Blast from the past gets one thinking

Deb Perkinson
Deb Perkinson

A little over a year ago, I ran into a woman whom I hadn’t seen since high school. The circumstances weren’t ideal. She had dropped by The Trib to talk about an obituary for her father — the late, great Coach Phil Prijatel, a coaching/sports icon at San Luis Obispo High for 34 years who had recently died at the age of 90.

The woman was Debra (Prijatel) Perkinson, Coach’s daughter.

The thing that struck me as almost otherworldly about Deb at the time was that she embodied the boomer conceit that 60 is the new 40: Even though obviously mourning the loss of her father, she exuded a glow; her skin was young, her eyes almost twinkled with clarity, and she carried herself with a feline grace.

Cripes, I thought, she’s just a couple years older than me, yet she could easily pass as 20 years younger, if not more. When I asked how she kept so young, she mentioned being a coach and teacher in a variety of water therapies, and that was about the size of it.

But, as Paul Harvey was wont to say, now for the rest of the story

Come to find out, Deb Prijatel left San Luis Obispo after graduation from high school with the expectations of being a traditional mother and wife. Although she got the motherhood, the marriage didn’t last, and she went to work as an accountant/office manager in property management in Northern California.

Curiosity led her to seek out self-help relaxation therapies. So, in the early 1990s, after reading Deepak Chopra’s books on balanced bodies healing themselves, she became certified in Reiki healing and aquatic aerobics.

As for Reiki, for those unfamiliar, it’s a Japanese compilation of two words, Rei and Ki. Rei can be defined as a higher intelligence, while Ki is the nonphysical energy that animates all living things. Ki is also known as Chi in China, the prana of India and Ti of the Hawaiians.

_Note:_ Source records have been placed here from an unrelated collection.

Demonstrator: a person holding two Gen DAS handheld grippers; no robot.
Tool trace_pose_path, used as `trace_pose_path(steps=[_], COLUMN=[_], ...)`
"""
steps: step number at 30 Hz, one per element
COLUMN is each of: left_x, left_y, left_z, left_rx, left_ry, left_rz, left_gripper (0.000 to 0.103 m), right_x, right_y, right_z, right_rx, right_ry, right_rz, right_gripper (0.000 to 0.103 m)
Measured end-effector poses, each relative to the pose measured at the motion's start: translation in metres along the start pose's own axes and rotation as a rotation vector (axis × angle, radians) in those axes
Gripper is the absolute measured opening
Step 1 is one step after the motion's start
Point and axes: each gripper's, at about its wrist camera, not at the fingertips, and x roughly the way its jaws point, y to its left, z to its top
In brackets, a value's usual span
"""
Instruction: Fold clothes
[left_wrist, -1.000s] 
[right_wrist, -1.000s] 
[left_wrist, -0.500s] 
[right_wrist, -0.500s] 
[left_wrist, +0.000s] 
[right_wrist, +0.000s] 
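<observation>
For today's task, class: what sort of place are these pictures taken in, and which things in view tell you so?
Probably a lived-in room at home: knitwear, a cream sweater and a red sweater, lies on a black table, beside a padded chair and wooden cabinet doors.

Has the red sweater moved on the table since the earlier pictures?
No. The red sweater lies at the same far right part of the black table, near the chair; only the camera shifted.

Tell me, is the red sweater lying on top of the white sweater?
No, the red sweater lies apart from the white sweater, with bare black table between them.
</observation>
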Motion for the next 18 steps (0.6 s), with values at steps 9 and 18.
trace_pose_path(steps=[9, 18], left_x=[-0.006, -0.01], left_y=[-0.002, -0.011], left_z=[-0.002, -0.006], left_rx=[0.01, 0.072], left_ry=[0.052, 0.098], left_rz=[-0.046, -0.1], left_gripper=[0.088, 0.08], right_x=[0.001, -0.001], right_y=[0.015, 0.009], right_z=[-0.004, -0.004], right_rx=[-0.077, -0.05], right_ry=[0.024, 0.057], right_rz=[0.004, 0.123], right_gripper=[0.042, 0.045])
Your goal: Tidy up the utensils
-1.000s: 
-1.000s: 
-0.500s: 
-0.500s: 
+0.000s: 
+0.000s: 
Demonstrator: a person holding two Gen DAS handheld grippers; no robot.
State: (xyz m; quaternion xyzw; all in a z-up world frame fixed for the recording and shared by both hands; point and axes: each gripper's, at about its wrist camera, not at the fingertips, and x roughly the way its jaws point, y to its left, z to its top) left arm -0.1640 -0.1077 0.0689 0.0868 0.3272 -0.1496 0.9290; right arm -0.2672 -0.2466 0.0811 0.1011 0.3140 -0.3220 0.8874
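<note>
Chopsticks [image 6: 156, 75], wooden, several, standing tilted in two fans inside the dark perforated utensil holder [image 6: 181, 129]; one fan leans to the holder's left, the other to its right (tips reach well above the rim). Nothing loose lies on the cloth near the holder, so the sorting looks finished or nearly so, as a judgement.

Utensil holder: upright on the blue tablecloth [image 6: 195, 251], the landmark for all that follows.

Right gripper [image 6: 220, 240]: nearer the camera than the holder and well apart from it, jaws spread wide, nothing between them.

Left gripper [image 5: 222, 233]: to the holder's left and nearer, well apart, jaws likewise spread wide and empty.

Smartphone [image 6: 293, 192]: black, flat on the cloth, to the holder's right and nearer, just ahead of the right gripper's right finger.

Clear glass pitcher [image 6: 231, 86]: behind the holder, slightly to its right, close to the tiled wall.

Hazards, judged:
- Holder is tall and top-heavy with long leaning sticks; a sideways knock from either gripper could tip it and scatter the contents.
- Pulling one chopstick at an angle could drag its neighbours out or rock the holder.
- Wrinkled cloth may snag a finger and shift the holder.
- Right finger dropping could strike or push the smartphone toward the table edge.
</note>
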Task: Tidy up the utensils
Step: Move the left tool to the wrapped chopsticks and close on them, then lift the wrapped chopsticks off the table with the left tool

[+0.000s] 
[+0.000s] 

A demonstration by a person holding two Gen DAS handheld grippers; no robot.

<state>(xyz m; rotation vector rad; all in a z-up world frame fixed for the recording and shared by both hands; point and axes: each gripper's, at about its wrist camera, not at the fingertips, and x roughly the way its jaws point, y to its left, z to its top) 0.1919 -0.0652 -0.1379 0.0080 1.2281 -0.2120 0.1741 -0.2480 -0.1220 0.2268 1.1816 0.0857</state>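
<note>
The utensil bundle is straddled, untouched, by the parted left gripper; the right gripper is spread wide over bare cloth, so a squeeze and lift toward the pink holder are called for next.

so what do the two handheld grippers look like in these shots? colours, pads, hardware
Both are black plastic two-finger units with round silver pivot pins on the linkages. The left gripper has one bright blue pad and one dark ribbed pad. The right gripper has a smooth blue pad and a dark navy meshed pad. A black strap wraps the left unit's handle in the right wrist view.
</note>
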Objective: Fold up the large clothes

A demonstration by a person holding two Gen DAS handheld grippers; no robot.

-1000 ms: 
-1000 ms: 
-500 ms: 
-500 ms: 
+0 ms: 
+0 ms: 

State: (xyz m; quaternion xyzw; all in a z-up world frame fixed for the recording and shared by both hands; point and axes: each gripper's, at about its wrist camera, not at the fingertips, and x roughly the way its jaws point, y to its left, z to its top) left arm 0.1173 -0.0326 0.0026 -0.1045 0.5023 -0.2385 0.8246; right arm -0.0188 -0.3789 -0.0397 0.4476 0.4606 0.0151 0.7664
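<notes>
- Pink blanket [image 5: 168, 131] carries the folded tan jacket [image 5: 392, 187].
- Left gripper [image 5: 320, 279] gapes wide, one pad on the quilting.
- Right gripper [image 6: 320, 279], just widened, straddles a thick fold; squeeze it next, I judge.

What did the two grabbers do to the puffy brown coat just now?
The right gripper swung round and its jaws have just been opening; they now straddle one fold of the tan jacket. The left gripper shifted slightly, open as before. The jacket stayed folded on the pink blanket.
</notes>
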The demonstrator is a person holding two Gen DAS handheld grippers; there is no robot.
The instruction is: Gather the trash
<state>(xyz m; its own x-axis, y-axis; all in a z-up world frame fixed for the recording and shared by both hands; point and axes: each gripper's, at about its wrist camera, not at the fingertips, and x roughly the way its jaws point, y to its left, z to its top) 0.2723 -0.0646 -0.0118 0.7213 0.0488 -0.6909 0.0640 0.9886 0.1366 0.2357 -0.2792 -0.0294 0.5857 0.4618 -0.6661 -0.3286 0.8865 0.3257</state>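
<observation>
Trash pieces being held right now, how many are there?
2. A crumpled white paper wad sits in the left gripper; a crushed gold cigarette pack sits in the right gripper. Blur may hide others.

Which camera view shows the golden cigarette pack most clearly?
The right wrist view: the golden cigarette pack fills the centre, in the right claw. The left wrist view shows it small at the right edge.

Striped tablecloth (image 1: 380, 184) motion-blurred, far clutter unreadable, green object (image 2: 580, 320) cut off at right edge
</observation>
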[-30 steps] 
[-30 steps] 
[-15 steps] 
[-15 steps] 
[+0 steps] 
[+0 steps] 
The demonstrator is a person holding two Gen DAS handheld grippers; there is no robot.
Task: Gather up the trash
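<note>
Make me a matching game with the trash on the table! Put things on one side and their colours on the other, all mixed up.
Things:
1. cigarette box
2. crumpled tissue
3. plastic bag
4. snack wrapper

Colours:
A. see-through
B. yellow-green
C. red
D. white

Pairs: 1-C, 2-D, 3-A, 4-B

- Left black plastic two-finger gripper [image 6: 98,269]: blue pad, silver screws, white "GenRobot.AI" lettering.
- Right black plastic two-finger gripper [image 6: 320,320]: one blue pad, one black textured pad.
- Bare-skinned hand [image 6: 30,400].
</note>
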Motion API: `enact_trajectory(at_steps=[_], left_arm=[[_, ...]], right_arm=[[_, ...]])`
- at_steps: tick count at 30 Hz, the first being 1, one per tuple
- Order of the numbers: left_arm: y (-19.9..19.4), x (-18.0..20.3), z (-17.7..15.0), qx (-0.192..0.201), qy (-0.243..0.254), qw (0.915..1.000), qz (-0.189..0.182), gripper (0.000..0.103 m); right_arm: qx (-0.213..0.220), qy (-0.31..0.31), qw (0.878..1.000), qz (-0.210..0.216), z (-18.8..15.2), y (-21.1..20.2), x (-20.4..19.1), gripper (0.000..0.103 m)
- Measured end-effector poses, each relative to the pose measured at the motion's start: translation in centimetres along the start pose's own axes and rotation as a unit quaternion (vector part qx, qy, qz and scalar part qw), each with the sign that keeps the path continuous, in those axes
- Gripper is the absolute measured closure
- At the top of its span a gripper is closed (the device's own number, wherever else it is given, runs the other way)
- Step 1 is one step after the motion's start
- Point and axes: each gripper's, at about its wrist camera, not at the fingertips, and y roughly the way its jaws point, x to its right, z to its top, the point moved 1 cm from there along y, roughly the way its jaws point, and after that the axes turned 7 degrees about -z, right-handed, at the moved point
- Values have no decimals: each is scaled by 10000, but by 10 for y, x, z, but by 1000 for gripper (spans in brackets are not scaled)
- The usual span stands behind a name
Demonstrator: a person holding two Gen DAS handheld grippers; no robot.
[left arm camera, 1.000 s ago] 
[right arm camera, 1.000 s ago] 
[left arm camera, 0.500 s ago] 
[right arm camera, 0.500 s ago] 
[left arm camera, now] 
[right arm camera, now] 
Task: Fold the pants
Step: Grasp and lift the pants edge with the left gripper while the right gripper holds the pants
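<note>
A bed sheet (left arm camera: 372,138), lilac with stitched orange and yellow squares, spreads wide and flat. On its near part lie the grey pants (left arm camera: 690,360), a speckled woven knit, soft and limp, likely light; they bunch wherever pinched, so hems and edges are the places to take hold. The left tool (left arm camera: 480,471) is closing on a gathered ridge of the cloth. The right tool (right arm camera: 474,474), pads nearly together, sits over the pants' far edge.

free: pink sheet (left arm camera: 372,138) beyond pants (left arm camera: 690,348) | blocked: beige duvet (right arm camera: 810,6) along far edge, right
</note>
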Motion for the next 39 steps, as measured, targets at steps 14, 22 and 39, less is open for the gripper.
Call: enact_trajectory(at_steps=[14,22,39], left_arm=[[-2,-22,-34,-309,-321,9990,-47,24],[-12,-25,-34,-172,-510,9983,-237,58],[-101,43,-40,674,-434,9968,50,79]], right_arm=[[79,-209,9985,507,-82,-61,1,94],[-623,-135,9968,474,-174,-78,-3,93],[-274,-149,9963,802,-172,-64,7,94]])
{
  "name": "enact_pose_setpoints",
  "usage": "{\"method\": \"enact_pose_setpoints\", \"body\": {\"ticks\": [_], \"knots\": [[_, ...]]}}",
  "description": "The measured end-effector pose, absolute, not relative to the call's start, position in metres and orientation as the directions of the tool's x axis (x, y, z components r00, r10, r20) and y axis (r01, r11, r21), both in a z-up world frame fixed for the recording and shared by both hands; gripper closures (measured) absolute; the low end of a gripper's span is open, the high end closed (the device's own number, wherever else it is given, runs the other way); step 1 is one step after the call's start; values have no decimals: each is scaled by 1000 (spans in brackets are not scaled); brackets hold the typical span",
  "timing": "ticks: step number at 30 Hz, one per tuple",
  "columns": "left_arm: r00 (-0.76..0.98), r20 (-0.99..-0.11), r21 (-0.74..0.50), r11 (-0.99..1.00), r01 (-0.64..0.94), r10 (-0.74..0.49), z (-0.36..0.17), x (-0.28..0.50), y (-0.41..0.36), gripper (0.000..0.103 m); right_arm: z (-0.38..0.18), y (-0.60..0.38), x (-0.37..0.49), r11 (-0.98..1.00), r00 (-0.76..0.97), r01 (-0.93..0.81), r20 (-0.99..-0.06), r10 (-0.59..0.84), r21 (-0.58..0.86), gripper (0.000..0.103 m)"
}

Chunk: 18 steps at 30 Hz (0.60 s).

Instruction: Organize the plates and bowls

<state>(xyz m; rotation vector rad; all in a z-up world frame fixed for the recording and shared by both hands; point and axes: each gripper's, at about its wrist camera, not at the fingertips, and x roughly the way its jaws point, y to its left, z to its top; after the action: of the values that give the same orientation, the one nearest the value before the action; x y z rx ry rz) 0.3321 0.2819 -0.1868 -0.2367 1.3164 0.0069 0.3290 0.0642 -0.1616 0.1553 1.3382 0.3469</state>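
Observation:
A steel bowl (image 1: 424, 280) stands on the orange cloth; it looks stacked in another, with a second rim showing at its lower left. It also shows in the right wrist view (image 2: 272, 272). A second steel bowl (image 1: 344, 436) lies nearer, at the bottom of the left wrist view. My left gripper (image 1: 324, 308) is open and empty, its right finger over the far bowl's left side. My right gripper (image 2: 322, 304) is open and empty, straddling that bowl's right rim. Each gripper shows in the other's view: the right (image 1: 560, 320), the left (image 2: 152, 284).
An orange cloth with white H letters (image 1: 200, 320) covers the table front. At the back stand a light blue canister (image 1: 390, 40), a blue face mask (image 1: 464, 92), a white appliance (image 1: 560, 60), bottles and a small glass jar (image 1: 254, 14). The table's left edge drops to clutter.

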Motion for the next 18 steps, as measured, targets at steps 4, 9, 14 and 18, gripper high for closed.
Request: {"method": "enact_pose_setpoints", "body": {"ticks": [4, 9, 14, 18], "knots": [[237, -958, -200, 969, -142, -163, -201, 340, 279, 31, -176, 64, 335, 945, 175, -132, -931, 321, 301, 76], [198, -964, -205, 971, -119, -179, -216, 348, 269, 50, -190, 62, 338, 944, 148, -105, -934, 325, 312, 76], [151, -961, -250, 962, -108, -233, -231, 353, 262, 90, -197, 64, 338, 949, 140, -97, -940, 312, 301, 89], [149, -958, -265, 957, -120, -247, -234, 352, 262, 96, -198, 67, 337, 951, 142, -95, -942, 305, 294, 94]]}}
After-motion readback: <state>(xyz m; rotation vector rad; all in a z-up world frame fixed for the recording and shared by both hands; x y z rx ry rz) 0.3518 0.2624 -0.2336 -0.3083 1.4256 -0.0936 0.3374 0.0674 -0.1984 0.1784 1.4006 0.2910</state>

For some Western minds, this is where a chorus of Kumbaya is cued. Yet, considering that Western medicine is pretty much predicated on pills and invasive techniques, can a couple thousand years of cultural life force realignment be dismissed out of hand?

Or put another way, would you rather heal yourself using meditation/prayer and focusing an innate life force as opposed to surgery and drugs?

So Deb’s direction in life took a wholesale turn to the holistic. From Reiki and water aerobics, she pursued certification in massage and aquatic integration, or AI, and offers AI through sessions called Body By Water (although Fountain of Youth might be appropriate, too).

She can be contacted at debra@bodybywater.com or at 805-704-2334.

“Aquatic integration is a unique approach to hydrotherapy that relaxes the muscles while supporting the entire spine,” she explains. “The warmth and buoyancy of the water encourages a deep state of relaxation allowing for the release of body restrictions, holding patterns, stress, tension and subtle trauma.”

And, as it turns out, the secret to good health at any age is a matter of backbone, a supple spine to be more precise: “Remember, you are as young as your spine is flexible,” she says. “Keep it supple, and your body will serve you all the days of your life.

“I’m having loving, good feelings about the work I have chosen and to be of service to my community. I grew up here, and it’s important to have full circle for me. Especially that I’m Coach’s daughter what else?”